The excellent specificity of the test allows women with an increased risk of Down’s Syndrome (eg. High background risk or a high risk combined first trimester screening result) to confidently decline invasive testing and its’ associated risk.  And indeed we offer this test for all of these high risk women prior to an amniocentesis or CVS.  We still encourage women with a high background risk to have combined first trimester screening as well

What are the Problems with NIPT?

It does not provide the same information as the current tests.  Trisomies 21, 18, 13 and sex chromosome abnormalities make up only 70% of the abnormal results found after abnormal first trimester screening.  Therefore this test will miss atypical chromosomal abnormalities.  The bottom line, there is a 2.5% risk of missing a clinically relevant undetected atypical chromosomal anomaly.

Invasive testing is still recommended in the presence of a fetal structural anomaly detected on ultrasound or a very high risk result (>1:10) on combined screening as these cases are more likely to have an atypical result.

Other things to consider—there is around a 2% sample failure rate.  The ideal time for the test to reduce sample failure is around 11-13 weeks gestation.  Failure rates are higher in women with an increased BMI.  There are limitations with those who have had an organ transplant, stem cell therapy and using donor eggs.

As the free DNA is placental (trophoblast) in origin, false positives can be reported in the case of maternal tumours and placental mosaics.  Fetal mosaics can also be missed.  The test analyses maternal DNA as well—so it may diagnose a maternal condition eg. Maternal 47 XXX which will be an unintended result from the test.

The advantages of combined first trimester screening go beyond detection of Down Syndrome—it gives a biochemical measure of placental function (and can help identify pregnancies at risk of pre-eclampsia, IUGR etc), an early ultrasound assessment of major structural anomalies, accurate dating, early diagnosis of multiple pregnancy and determination of chorionicity.  NIPT does not replace the 12 week ultrasound.

We can however take advantage of the negative predictive value of this blood test to reduce invasive testing in high risk women.  Samples are sent overseas and results take around 10 days to return.

Last, but not least, the test currently costs the patient $700 and is completely out of pocket (not covered by Medicare or Private Health insurance rebate).  This therefore puts it out of reach of a lot of our patients.

How it will be formally integrated into the Aneuploidy Screening program in Australia is yet to be seen.

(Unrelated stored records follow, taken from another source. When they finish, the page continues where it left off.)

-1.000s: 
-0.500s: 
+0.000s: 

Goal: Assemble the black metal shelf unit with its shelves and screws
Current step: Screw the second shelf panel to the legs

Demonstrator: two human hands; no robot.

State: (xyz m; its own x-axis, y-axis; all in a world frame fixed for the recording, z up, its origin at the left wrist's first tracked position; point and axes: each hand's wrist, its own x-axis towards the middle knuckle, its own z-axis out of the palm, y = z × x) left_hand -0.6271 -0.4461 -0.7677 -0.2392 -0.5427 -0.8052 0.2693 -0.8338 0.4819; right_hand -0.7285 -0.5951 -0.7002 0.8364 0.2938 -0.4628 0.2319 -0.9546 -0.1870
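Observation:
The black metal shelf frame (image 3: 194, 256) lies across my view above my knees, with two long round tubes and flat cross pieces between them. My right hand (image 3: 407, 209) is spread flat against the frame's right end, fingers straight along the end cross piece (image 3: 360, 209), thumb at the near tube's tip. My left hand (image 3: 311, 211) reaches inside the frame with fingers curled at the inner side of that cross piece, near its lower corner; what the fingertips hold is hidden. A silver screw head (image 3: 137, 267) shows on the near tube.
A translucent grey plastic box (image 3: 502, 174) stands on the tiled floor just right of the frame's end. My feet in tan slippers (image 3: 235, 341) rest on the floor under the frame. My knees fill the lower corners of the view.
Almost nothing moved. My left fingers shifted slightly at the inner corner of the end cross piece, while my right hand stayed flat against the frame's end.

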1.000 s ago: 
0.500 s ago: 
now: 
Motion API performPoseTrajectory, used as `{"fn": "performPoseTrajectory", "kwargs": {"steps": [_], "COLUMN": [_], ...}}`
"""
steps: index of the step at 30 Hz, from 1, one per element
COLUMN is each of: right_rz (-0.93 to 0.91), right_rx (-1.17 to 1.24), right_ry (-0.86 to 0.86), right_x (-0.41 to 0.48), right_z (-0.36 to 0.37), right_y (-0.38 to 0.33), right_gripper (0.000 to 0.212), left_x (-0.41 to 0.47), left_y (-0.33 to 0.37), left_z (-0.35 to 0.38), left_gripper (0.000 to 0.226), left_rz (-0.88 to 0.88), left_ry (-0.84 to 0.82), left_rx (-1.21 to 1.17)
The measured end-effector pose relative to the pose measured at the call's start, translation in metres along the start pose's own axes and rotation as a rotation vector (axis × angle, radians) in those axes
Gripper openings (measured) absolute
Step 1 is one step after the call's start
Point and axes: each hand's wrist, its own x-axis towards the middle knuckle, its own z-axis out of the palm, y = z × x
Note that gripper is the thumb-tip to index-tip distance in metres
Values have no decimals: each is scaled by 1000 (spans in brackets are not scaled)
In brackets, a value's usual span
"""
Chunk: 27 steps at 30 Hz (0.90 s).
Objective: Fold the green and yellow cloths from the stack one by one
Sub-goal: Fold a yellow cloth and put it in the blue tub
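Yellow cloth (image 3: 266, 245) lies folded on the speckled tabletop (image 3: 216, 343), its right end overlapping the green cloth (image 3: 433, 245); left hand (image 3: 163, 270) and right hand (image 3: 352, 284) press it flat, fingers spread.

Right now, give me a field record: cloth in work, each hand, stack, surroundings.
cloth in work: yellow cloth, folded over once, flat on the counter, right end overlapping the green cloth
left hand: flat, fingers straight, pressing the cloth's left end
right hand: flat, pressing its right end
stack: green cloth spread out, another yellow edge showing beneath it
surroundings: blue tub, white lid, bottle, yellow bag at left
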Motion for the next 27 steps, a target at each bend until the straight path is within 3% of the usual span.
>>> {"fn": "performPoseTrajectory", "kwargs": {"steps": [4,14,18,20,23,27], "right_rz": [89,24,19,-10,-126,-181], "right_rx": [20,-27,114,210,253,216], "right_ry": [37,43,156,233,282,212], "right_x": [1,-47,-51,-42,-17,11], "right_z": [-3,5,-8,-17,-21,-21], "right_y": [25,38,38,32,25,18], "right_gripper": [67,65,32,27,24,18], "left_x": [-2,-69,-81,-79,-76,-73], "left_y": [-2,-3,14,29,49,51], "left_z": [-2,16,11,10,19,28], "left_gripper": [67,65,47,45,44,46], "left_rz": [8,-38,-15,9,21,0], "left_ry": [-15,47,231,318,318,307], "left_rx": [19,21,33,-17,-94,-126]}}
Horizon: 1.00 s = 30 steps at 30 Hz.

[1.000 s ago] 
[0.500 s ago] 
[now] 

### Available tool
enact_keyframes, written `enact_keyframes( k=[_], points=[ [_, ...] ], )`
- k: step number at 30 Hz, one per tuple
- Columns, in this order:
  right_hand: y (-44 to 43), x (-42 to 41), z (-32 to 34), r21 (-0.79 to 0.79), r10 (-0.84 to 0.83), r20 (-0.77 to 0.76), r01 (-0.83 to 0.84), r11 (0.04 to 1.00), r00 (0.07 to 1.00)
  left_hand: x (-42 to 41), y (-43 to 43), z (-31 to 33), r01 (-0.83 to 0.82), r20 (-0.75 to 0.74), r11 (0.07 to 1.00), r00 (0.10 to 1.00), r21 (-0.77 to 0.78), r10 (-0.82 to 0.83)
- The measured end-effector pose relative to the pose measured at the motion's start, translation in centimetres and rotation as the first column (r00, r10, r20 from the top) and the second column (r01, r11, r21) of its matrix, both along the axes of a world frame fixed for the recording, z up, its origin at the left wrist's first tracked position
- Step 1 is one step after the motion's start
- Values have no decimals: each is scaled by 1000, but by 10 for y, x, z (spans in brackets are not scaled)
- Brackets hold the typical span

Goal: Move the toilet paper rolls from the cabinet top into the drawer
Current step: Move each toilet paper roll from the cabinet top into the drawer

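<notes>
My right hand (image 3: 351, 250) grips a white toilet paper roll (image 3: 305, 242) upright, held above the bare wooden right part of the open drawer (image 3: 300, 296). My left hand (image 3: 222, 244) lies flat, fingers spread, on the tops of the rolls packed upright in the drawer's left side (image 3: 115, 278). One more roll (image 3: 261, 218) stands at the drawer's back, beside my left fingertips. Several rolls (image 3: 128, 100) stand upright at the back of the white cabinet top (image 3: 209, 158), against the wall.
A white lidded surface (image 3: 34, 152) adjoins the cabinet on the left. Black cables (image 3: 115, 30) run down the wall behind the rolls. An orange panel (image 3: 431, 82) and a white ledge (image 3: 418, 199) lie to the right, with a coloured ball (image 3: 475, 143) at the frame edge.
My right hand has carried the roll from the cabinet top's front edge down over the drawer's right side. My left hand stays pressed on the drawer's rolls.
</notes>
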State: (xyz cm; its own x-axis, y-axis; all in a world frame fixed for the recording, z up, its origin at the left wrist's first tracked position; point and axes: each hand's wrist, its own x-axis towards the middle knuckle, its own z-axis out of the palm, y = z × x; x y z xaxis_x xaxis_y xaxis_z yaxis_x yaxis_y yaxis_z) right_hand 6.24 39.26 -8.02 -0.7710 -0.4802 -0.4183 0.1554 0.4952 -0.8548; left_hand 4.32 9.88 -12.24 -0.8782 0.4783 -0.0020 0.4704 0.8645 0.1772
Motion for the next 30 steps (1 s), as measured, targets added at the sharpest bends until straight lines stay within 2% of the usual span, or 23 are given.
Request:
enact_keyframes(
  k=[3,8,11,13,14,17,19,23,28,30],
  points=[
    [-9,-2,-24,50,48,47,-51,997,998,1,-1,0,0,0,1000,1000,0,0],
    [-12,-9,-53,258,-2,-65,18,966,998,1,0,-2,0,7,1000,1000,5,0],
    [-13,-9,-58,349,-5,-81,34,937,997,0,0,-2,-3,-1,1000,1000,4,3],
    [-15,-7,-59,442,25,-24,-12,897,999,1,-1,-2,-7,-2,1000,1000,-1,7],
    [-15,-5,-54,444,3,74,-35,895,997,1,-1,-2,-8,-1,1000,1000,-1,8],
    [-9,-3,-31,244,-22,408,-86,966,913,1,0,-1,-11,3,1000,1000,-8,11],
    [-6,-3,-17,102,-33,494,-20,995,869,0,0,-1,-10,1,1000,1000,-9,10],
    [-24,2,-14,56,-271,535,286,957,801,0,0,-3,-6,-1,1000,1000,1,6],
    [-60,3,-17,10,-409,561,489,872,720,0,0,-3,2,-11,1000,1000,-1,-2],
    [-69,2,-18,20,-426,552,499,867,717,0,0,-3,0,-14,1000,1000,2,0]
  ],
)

Review article: Noninvasive prenatal testing for trisomy 21: Challenges for Implantation in Australia L Hui and J Hyett ANZJOG 2013; 53:416-425,

Dating Scans

All of our obstetricians can perform first trimester dating scans in our rooms.  This can save your patients the extra cost and inconvenience of attending an extra ultrasound prior to their first visit.  If there is concern about unknown LMP, bleeding or pain, previous miscarriage or ectopic please note this on your referral and our first visit will be scheduled at the appropriate clinical time.  Please note our routine visit is usually scheduled around 8—10 weeks gestation.